Envuelta en esta dramática confusión, se encuentran las complejas condiciones que impone
la configuración históricocultural del país a las diferentes generaciones de las élites criollas
encargadas de la producción de conocimientos, discursos ideológicos y organizaciones
políticas. Como he señalado en otra ocasión, es esa configuración la que hace de la
representación «objetiva» de la realidad una forma de autorrepresentación de los propios
intereses y, de una y otra o su combinación, el fundamento de la función representativa «de
los otros» que las élites criollas han monopolizado en el país a lo largo del siglo.

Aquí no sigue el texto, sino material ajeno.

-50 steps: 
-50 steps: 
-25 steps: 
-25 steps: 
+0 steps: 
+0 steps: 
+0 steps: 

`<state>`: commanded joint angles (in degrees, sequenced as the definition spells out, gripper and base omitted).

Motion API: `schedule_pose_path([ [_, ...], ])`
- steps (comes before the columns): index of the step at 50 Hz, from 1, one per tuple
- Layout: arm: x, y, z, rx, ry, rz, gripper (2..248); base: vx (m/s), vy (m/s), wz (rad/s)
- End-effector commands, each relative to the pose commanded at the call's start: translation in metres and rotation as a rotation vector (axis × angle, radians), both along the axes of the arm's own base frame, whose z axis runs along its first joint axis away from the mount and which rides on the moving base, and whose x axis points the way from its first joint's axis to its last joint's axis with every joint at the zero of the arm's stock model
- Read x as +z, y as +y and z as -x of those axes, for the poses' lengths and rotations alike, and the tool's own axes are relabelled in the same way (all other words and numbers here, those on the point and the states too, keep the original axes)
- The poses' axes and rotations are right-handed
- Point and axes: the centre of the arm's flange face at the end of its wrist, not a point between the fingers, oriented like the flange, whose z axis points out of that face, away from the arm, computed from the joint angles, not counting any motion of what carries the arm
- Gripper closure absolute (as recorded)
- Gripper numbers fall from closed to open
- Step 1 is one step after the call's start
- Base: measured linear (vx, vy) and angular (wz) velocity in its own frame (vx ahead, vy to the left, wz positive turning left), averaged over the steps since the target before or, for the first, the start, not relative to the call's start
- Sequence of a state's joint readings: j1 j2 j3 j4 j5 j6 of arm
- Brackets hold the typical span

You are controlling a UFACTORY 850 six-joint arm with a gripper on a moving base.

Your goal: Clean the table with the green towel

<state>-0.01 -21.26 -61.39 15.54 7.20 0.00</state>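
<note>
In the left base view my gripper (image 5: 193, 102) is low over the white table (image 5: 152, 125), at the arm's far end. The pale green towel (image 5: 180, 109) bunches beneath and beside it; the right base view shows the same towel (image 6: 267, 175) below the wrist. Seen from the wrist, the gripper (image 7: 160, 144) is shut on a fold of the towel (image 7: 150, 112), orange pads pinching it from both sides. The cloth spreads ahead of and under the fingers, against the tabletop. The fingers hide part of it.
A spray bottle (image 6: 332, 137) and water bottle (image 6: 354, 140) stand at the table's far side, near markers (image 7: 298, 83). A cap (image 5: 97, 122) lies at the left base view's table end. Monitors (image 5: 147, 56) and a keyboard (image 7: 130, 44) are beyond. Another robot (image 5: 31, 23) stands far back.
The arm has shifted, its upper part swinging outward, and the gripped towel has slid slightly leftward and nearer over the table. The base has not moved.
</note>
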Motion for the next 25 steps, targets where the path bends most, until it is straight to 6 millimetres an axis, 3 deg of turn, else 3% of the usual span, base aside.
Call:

Si tal es el caso y yo lo creo, al menos hasta ahora, los discursos nacionalpopulistas,
marxistas y cristianos articulados del cincuenta en adelante, parecen haber cumplido la
misma función que, en su tiempo y circunstancia, cumplió el indigenismo.
Estoy sugiriendo entonces entender el discurso marxista de la generación del sesentiocho
como «el último discurso indigenista» y, por consiguiente, a dicha generación como la
«última generación indigenista del siglo XX». Cierto es que no fue el indio el personaje que
ella intentó representar. Cierto es que su marxismo no fue el contenido del discurso
indigenista. Cierto es que la realidad que inventó no fue la del Perú que se fue. Y, sin
embargo, su crisis puede ser explicada con las mismas claves que permiten explicar hoy la
suerte final del indigenismo. El término del espacio asignado por Quehacer a estas notas,
me impide ahora presentar los argumentos en que esta sugerencia se abriga.